Dataset excerpts:
────────

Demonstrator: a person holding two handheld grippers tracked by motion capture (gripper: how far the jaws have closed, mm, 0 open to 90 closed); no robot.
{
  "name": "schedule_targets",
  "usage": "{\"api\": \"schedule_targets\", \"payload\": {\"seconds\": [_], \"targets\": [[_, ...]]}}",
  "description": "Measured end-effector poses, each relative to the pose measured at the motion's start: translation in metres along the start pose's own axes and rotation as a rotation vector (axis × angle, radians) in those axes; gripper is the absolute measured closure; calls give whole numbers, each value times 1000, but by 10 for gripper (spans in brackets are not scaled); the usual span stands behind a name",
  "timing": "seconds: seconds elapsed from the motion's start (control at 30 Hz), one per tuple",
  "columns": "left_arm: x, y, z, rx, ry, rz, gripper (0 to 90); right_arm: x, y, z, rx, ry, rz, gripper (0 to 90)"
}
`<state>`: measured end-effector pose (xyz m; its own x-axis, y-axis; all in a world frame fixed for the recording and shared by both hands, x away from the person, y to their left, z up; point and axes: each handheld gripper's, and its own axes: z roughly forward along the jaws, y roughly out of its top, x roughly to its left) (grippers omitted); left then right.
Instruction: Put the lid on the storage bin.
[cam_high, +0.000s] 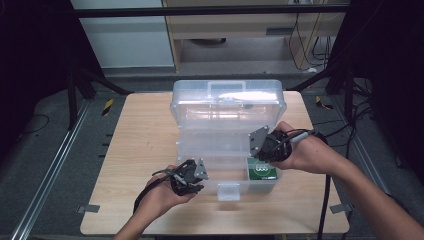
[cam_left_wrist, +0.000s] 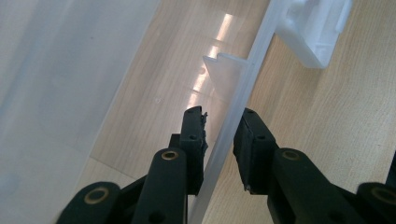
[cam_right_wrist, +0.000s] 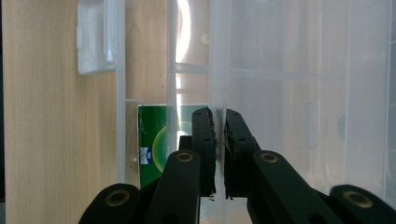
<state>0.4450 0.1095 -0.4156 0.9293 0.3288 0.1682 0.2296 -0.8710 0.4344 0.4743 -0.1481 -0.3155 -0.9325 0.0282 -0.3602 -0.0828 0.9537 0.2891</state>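
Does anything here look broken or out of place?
Only slightly: the left gripper has a ragged, chipped edge on one pad. The clear plastic box sits open and intact, a green packet lying inside.

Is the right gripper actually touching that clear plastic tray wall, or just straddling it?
Touching. In the right gripper view, the right gripper has both black jaws pressed flat against the thin translucent wall of the clear plastic inner tray, with no gap on either side.

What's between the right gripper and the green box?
Clear plastic. The right gripper is shut on a thin clear wall. The green box lies beside its jaws, partly behind a clear rib of the case.
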Motion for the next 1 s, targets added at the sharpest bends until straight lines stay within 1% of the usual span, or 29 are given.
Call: {"api": "schedule_targets", "payload": {"seconds": [0.07, 0.17, 0.33, 0.47, 0.5, 0.53, 0.57, 0.6, 0.67, 0.73, 0.87, 0.93, 0.97, 1.0], "targets": [[0, 0, 0, 0, 1, 5, 733, 0, -1, 1, -5, 11, 1, 847], [0, 0, 0, -1, 0, 3, 732, 0, 0, 1, -6, 10, -8, 847], [0, -1, 0, -6, 5, -2, 729, -1, 0, 0, -2, 6, -3, 845], [-1, -2, 0, -15, 7, -5, 724, -1, -1, 0, -3, 6, -9, 844], [-1, -2, -1, -19, 10, -9, 718, -1, -1, -1, -4, 5, -9, 843], [-1, -2, -1, -25, 13, -15, 656, -1, -1, -1, -7, 5, -9, 843], [-1, -3, -3, -34, 14, -22, 656, -1, -1, -1, -7, 5, -9, 843], [-1, -3, -6, -40, 7, -19, 641, 0, -2, -1, -7, 6, -8, 842], [-3, -4, -14, -76, 12, -28, 632, -1, -2, -1, -8, 6, -10, 842], [-4, -6, -21, -98, 20, -36, 592, -1, -2, -1, -6, 4, -10, 841], [-6, -10, -39, -149, 18, -53, 572, 0, -2, -1, -9, 1, -10, 839], [-6, -11, -47, -172, 12, -59, 565, 0, -2, -1, -9, 0, -9, 838], [-6, -12, -51, -185, 6, -68, 562, 0, -2, -1, -10, -1, -11, 838], [-4, -13, -55, -187, -5, -73, 559, 0, -2, -1, -10, -2, -8, 838]]}}
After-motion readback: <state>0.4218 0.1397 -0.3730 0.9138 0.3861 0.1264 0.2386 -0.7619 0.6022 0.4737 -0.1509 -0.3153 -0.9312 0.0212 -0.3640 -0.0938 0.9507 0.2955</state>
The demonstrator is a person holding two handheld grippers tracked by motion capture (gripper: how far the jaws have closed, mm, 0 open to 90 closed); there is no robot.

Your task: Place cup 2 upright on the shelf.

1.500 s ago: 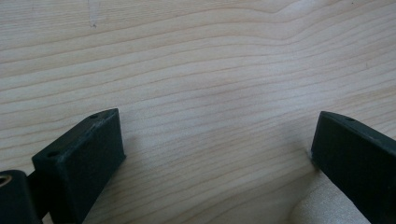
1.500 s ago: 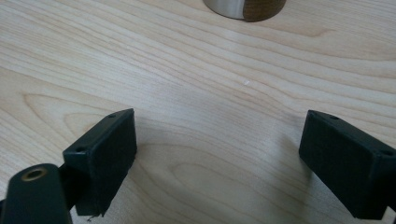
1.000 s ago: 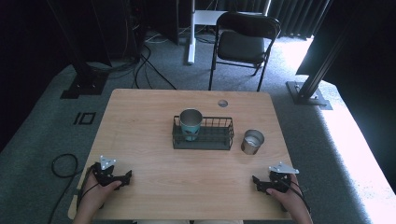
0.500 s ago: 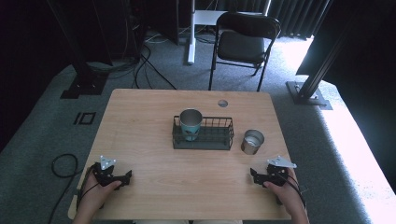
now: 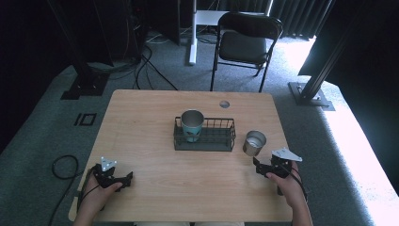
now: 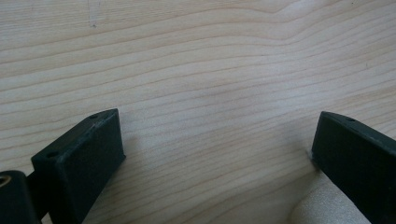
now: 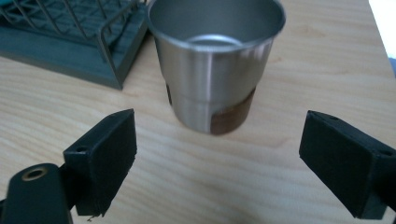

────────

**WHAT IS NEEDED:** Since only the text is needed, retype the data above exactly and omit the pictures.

**RESPONSE AREA:**
Demonstrator: a person holding two handheld grippers tracked by motion capture (gripper: how far the jaws have closed, mm, 0 open to 90 closed); no robot.
{
  "name": "schedule_targets",
  "usage": "{\"api\": \"schedule_targets\", \"payload\": {\"seconds\": [_], \"targets\": [[_, ...]]}}",
  "description": "Measured end-effector poses, each relative to the pose measured at the motion's start: translation in metres along the start pose's own axes and rotation as a rotation vector (axis × angle, radians) in those axes; gripper is the absolute measured closure; calls give whole numbers, each value times 1000, but by 10 for gripper (spans in brackets are not scaled); the usual span stands behind a name",
  "timing": "seconds: seconds elapsed from the motion's start (control at 30 Hz), one per tuple",
  "columns": "left_arm: x, y, z, rx, ry, rz, gripper (0 to 90); right_arm: x, y, z, rx, ry, rz, gripper (0 to 90)"
}
`<state>`: measured end-effector pose (xyz m; its own x-axis, y-axis; all in a world frame fixed for the recording and shared by both hands, x away from the person, y to their left, z up; point and axes: each handheld gripper's, and its own axes: z roughly forward along the jaws, y roughly out of its top, x roughly to its left) (grippers omitted); left then right.
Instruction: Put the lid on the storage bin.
[cam_high, +0.000s] 
[cam_left_wrist, +0.000s] 
[cam_right_wrist, +0.000s] 
<state>0.4450 0.1095 -0.4156 0.9293 0.3288 0.1682 0.2296 -0.8710 0.4344 0.4743 -0.1481 -0.3155 -0.9325 0.0282 -0.3602 -0.0828 0.9537 0.2891</state>
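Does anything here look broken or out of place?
Only slightly: the left gripper has a ragged, chipped edge on one pad. The clear plastic box sits open and intact, a green packet lying inside.

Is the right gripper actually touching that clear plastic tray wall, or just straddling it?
Touching. In the right gripper view, the right gripper has both black jaws pressed flat against the thin translucent wall of the clear plastic inner tray, with no gap on either side.

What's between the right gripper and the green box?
Clear plastic. The right gripper is shut on a thin clear wall. The green box lies beside its jaws, partly behind a clear rib of the case.
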Motion for the next 1 s, targets added at the sharpest bends until straight lines stay within 1% of the usual span, or 29 are given.
Call: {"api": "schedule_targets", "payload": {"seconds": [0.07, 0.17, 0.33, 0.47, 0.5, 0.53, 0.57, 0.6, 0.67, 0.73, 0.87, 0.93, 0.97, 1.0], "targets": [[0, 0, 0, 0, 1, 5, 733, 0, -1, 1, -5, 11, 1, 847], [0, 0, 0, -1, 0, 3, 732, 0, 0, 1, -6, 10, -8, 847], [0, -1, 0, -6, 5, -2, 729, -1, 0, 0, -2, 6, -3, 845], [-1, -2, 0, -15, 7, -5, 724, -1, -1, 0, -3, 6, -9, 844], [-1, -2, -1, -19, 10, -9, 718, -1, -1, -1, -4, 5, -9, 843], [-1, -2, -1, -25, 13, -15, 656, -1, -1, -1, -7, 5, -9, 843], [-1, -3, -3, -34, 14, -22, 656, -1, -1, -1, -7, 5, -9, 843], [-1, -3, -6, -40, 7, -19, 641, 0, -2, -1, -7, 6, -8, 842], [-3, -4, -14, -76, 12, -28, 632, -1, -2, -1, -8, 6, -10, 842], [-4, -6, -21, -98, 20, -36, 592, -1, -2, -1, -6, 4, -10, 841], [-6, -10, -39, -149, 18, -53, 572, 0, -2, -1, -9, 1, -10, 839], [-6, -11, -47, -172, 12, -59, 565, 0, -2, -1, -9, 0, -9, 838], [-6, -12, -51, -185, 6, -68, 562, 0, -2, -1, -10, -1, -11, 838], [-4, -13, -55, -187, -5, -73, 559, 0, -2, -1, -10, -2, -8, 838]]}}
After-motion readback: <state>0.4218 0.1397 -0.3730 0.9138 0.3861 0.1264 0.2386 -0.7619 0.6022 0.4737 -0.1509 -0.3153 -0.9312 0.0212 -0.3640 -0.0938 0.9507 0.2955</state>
The demonstrator is a person holding two handheld grippers tracked by motion capture (gripper: how far the jaws have closed, mm, 0 open to 90 closed); there is no robot.

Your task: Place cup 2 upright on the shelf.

1.500 s ago: 
1.500 s ago: 
1.000 s ago: 
0.500 s ago: 
now: 
now: 
now: 

A complete answer has now been given.